Usaha untuk melakukan tes DNA ternyata menemui jalan buntu. Harapan untuk mendapatkan bukti pupus sudah. Jika tes DNA tidak dapat dilakukan maka dia harus mencari bukti kuat yang lainnya. "Aku harus bisa mencari bukti itu," ujar Anggia menyemangati dirinya sendiri.
Setelah selesai berkonsultasi dengan Prasetyo, keduanya meninggalkan rumah sakit itu. Di dalam pikirannya Anggia berkecamuk pertanyaan-pertanyaan bagaimana caranya mendapatkan bukti yang kuat untuk membuktikan kalau itu anaknya Brandon. Rasanya sulit sekali, namun dia harus mendapatkannya, entah bagaimana pun caranya.
***
Setelah bertengkar dengan suaminya beberapa hari kemarin, Rejana merasa rumah tangganya tidak lagi harmonis seperti sebelumnya. Sikap dingin yang ditunjukkan Prasetyo membuatnya kesal. Bagaimana tidak, Prasetyo kini mengabaikannya begitu saja. Berbicara pun seperlunya dan terkadang nada bicaranya kaku. Tidak ada lagi kehangatan yang ia dapatkan bahkan untuk mencium keningnya saja suaminya tak mau lagi. Padahal hal ini sering dilakukan suaminya saat akan berangkat kerja.
"Huh..., Mas Prasetyo sungguh terlalu, membiarkanku dalam masalah ini sendirian," sungut Rejana kesal.
Rejana diliputi rasa bersalah yang teramat dalam. Ia menyesal telah menyebut nama Brandon saat bercinta dengan suaminya. "Andaikan aku tidak menyebut nama itu, mungkin keadaannya tidak seperti sekarang ini," batinnya.
"Sial... kenapa si brengsek itu terus saja menghantuinya. Mengapa aku terkadang suka mengingat Brandon, mungkinkah aku merindukannya?"
"Tidak, aku sudah bersuami sekarang, tak pantas rasanya bila aku terus memikirkannya," gumam Renjana lelah.
Seperti biasanya, memasak menjadi rutinitas kerjanya di rumah. Meski tak begitu pandai memasak namun Rejana selalu belajar untuk memanjakan lidah suaminya. Bukankah kata orang- orang dahulu untuk menarik perhatian dan cinta suami berawal dari masakan. Selain dari masakan, bisa juga dengan memanjakannya di atas tempat tidur.
Sore ini Renjana akan memasak oseng jagung muda touge dan sambal udang pete kesukaan Prasetyo. "Semoga mas Prasetyo suka dengan masakanku ini." Semoga ini menjadi jalan pembuka bagi dirinya untuk berdamai dengan suaminya.

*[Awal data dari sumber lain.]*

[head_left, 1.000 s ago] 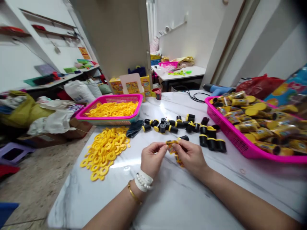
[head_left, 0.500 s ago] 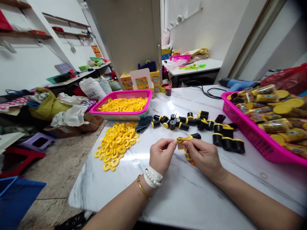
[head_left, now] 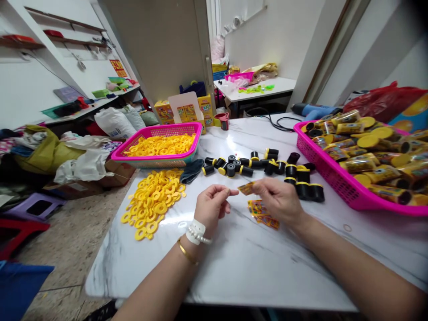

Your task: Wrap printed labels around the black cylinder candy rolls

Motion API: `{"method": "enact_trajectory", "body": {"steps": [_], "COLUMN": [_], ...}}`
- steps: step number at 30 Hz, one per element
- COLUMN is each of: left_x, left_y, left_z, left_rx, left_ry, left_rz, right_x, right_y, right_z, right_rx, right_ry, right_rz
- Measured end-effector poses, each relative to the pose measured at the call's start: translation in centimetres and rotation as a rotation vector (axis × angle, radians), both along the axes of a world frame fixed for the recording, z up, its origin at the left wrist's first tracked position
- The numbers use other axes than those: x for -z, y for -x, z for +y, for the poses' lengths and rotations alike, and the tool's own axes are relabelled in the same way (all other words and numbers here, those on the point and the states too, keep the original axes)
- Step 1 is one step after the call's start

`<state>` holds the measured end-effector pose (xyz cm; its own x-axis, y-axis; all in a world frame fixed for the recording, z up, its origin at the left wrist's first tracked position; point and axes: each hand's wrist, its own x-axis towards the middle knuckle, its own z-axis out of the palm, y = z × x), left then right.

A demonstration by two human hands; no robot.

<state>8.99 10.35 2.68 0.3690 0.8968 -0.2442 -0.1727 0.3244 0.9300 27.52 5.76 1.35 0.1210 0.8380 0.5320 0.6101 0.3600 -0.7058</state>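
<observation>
Between thumb and fingers, my right hand [head_left: 279, 198] pinches a small flat printed yellow plastic sleeve [head_left: 246, 188]. My left hand [head_left: 214, 203] is just left of it, index finger stretched toward the sleeve's edge; the other fingers are loosely bent and seem to hold nothing. Whether that fingertip touches the sleeve is unclear. Below my right hand, several more printed sleeves [head_left: 262, 215] lie on the marble-patterned table [head_left: 230, 267]. Beyond both hands are several black cylinders with yellow ends [head_left: 246, 171], some upright, others on their sides.
Left of my hands spreads a heap of yellow rings [head_left: 155, 200], a dark cloth [head_left: 191, 172] beside it. Behind stands a pink basket [head_left: 115, 156] of yellow pieces. A larger pink basket [head_left: 354, 196] of wrapped cylinders fills the right side, near a blue heat gun [head_left: 316, 111].
My left hand has come off the sleeve, its index finger straightening. The sleeve stays in my right hand and now tilts. More of the sleeves on the table show. The view has shifted slightly right.
</observation>
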Motion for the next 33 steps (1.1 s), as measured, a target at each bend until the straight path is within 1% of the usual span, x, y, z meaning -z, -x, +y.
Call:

Jam menunjukkan pukul enam sore namun suaminya belum juga pulang. "Ke mana mas Prasetyo jam segini belum pulang," pikir Rejana. Sebentar lagi waktunya magrib tapi Prasetyo belum tiba di rumah. Tak biasanya Prasetyo terlambat pulang ke rumah, biasanya jam lima sore dia sudah ada di rumah. Rejana tampak cemas kalau-kalau terjadi sesuatu di jalan, namun kecemasan itu hilang saat dia mendengar salam dari suaminya. Bergegas ia membukakan pintu, tampak di depannya sosok suaminya berdiri di depan pintu.
“Baru pulang Mas?”
“Iya,” jawabnya dingin.
“Sebentar lagi magrib Mas, lekas mandi lalu kita sholat magrib berjamaah!” perintahku padanya.
“Iya aku tahu, sebaiknya kamu tunggu aku di mushola di ruang tengah. Sebentar lagi aku juga selesai mandi,” ujar Mas Prasetyo padaku.
Renjana menurut saja apa yang di perintahkan suaminya, berjalan ke mushola di ruang tengah. Tak berapa lama Mas Prasetyo muncul dari dalam kamar, tampak dia memakai sarung dan peci putih. Sungguh dia adalah imam yang baik, perasaan berdosa pun menyergap batinnya karena telah membohongi Prasetyo selama ini, menyembunyikan masa lalunya bersama Brandon.